Looking downstream, several memorable moments and performances from the past few months jump out of the big musical river like Chinook salmon. (OK, the fish get airborne going upstream, but you catch my drift.) The shooting star (yes, a literal meteor) that blazed across the sky at the Skirball, as Maria Muldaur and the Campbell Brothers mixed up their gospel and blues concoction. The epic Grand Performances scene when Estrela Brilhante served up a steamy slice of Brazilian maracatu-infused carnavale percussive rumble, replete with the scaled-down samba school marching around the California Plaza watercourt that sucked many of us into a delirious second-line dancing-fool vortex. Vieux Farka Toure continuing to seek and find inspiration at the Malian-blues-rock crossroads during his Levitt Pavilion Pasadena rave-up. The shockingly high level of musicianship in service of the trance from Aziz Sahmaoui and his Gnawa University combo at Grand Performances. The unfortunate jibber-jabber and lack of respect for the music shown by many of those around us at the Bombino “he should have headlined” show on the Santa Monica Pier.

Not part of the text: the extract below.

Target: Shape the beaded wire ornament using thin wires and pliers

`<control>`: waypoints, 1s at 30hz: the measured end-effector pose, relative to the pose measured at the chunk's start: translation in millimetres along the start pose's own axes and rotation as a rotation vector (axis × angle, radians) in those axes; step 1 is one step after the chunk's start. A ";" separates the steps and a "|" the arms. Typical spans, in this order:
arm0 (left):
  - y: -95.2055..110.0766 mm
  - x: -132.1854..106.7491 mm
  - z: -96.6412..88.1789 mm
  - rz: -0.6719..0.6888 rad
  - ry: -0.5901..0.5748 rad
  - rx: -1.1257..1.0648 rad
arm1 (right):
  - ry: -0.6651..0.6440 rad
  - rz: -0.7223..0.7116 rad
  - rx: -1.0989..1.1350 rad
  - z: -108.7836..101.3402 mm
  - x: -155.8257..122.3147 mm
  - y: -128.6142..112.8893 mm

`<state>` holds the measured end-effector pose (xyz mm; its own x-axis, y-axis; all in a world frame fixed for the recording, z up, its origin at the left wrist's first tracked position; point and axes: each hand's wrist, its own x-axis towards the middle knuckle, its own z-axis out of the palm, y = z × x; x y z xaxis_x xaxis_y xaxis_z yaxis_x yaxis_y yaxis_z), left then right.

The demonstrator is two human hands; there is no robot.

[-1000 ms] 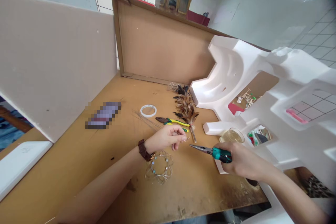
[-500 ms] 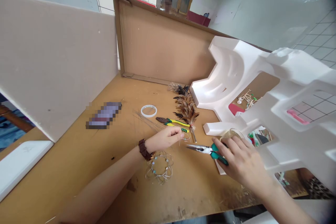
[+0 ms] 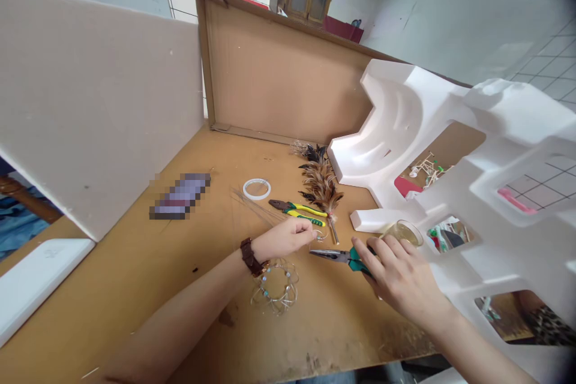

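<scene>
Fingers (image 3: 308,230), left hand (image 3: 283,239): pinched on wire (image 3: 319,236) | right hand (image 3: 398,276): closed round pliers (image 3: 338,255) (teal handles)

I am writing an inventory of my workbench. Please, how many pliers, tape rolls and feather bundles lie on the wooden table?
Pliers: 2 (teal-handled pliers, yellow-handled pliers)
Tape rolls: 1 (white tape roll)
Feather bundles: 1 (brown feather bundle)
Total: 4

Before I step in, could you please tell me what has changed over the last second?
The right hand opened its fist and lowered the teal-handled needle-nose pliers leftward to the brown wooden table; fingers now rest flat on the handles. The left hand stayed pinched on the small wire piece; beaded wire ring and brown feather bundle unmoved.
</scene>
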<state>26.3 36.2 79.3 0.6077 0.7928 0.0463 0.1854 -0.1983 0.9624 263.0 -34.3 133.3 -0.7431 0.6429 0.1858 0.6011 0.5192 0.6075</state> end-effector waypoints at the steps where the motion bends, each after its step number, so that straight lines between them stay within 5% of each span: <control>1: 0.1 0.0 0.0 -0.005 -0.003 0.002 | -0.002 0.000 0.001 0.3 -0.3 -0.1; 12: -4.0 0.4 6.2 0.006 0.026 0.026 | -0.008 0.060 0.107 0.2 -0.9 -3.1; 18: 0.9 -4.6 9.2 0.294 0.155 0.432 | -0.341 0.303 0.707 -1.4 3.7 -3.8; 21: 0.2 -4.9 5.5 0.344 0.162 0.645 | -0.373 0.370 0.897 2.9 0.6 -8.8; 26: -13.0 0.9 -6.8 0.201 0.232 0.779 | -0.350 0.370 0.869 25.6 -11.1 -35.6; 30: -15.9 3.0 -11.7 0.207 0.148 0.686 | -0.366 0.419 0.651 57.2 -20.1 -64.1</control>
<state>16.1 48.5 67.3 0.5809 0.7598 0.2920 0.5495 -0.6307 0.5480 256.1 -48.3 46.4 -0.3474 0.9371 -0.0335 0.9373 0.3460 -0.0412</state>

Turning our attention to what will be flowing down the river to our burg in the coming months, one show stands out: worldly Malian songstress Rokia Traore, performing November 23 at the Luckman Theatre at Cal State L.A. Her just-released (in the U.S.—been out awhile in Europe) and aptly named “Beautiful Africa” finds the beguiling Ms. T channeling her roots with her feet firmly planted in the new millennium on tracks like “Kouma” and “Ka Moun Ké.” Not possessed of a hair-raising, force-of-nature female Malian voice like Oumou Sangare or Kandia Kouyate, Rokia nonetheless has a remarkably emotive—and empathic—vocal instrument, with a band that rides her surges, parries, and hushes with panache. She not a prolific album-releaser and doesn’t tour North America often, so this show should be special. (Click here for link to a late September NPR interview with Rokia.)
Finally, if you haven’t seen the film “20 Feet from Stardom,” I wholeheartedly recommend that you do so at your earliest opportunity. The finely nuanced, heartfelt documentary about the life and trials of Merry Clayton, Darlene Love, and other amazing pop/rock/soul back-up singers of the past 50 years is moving, joyful and resonant. Take heed, music lovers!
Over nearly three decades of writing about that mighty flowin’ river of sound for dozens of different publications, Tom Cheyney has forgotten more cool tunes and great shows than he can remember, but still keeps coming back for more. He lives in northeast Los Angeles with his wife Cassandra and daughter Brenna.